**TASK DESCRIPTION**
In the entries below, find the line with "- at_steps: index" and print exactly every line from there up to and including the line with "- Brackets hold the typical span", with no other lines.

BEGIN RECORDS FOR THE EXERCISE

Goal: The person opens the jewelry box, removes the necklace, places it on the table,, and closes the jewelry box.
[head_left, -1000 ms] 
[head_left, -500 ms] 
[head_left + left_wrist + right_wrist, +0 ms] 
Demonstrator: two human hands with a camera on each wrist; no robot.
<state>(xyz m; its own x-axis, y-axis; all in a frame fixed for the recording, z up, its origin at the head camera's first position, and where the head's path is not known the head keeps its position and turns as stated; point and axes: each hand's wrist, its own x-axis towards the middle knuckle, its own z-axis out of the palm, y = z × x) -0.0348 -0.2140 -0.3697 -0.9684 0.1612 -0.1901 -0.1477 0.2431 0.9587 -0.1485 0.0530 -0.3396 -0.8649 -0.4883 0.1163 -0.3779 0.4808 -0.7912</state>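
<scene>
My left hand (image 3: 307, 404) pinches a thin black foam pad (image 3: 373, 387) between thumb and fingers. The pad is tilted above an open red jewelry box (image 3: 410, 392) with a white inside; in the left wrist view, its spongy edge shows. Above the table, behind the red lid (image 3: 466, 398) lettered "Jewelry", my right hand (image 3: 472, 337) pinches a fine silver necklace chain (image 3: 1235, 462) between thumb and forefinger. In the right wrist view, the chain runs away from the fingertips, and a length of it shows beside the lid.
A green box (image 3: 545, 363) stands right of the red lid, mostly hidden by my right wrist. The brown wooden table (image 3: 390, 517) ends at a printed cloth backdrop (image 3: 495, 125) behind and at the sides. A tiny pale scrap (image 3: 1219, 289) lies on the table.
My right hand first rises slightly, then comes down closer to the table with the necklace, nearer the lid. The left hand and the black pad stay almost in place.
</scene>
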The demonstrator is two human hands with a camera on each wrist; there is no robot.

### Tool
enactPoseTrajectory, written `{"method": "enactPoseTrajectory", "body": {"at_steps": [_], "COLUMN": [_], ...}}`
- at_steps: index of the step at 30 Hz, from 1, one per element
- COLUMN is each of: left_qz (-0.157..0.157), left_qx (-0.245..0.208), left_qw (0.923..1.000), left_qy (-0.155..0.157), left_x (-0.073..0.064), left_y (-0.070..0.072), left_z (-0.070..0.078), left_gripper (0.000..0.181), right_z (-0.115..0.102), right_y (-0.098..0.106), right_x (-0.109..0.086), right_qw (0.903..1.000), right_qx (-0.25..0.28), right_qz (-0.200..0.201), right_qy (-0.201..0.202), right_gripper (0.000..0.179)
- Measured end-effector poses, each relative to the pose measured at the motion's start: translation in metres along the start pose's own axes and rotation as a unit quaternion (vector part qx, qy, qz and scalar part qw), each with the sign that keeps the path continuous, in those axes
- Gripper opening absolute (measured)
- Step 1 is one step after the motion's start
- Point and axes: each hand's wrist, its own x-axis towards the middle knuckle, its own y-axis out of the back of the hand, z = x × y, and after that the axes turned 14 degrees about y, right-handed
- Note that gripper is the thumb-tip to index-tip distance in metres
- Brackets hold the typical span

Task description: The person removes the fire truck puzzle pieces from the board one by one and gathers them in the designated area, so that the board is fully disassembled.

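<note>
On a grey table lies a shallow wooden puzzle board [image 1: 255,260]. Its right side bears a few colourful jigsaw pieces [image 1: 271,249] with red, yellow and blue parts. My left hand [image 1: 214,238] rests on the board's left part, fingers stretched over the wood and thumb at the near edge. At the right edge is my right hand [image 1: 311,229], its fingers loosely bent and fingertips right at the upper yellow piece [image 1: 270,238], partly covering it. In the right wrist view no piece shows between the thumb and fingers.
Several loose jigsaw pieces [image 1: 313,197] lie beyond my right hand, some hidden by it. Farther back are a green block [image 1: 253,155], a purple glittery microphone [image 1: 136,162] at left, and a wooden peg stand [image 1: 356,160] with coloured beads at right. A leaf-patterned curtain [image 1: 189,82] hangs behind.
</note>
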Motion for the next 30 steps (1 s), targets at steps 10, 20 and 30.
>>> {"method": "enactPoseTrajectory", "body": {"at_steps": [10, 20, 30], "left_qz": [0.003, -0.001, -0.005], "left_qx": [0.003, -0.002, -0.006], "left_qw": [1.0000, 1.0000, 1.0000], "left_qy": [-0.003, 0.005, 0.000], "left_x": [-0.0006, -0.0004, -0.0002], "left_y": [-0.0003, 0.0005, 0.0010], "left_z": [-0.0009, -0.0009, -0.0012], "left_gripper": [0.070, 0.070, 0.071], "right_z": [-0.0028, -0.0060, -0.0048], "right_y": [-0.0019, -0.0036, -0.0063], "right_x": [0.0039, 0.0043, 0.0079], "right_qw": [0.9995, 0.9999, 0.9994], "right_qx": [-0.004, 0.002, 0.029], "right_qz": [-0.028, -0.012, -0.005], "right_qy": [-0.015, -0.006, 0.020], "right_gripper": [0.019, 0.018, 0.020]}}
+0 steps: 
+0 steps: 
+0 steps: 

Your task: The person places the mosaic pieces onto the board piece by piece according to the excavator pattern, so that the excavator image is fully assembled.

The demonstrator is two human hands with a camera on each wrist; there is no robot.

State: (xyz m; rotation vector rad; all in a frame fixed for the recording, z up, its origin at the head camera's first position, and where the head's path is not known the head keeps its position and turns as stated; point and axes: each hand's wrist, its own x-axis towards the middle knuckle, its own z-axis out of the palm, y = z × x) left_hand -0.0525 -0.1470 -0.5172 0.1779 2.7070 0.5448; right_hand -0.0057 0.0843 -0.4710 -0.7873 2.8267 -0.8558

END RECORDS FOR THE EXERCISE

**PROBLEM SOLUTION**
- at_steps: index of the step at 30 Hz, from 1, one per element
- COLUMN is each of: left_qz (-0.157..0.157), left_qx (-0.245..0.208), left_qw (0.923..1.000), left_qy (-0.155..0.157), left_x (-0.073..0.064), left_y (-0.070..0.072), left_z (-0.070..0.078), left_gripper (0.000..0.181), right_z (-0.115..0.102), right_y (-0.098..0.106), right_x (-0.109..0.086), right_qw (0.903..1.000), right_qx (-0.25..0.28), right_qz (-0.200..0.201), right_qy (-0.201..0.202), right_gripper (0.000..0.179)
- Measured end-effector poses, each relative to the pose measured at the motion's start: translation in metres along the start pose's own axes and rotation as a unit quaternion (vector part qx, qy, qz and scalar part qw), each with the sign that keeps the path continuous, in those axes
- Gripper opening absolute (measured)
- Step 1 is one step after the motion's start
- Point and axes: each hand's wrist, its own x-axis towards the middle knuckle, its own y-axis out of the back of the hand, z = x × y, and after that the axes turned 14 degrees about y, right-handed
- Note that gripper is the thumb-tip to index-tip distance in metres
- Brackets hold the typical span

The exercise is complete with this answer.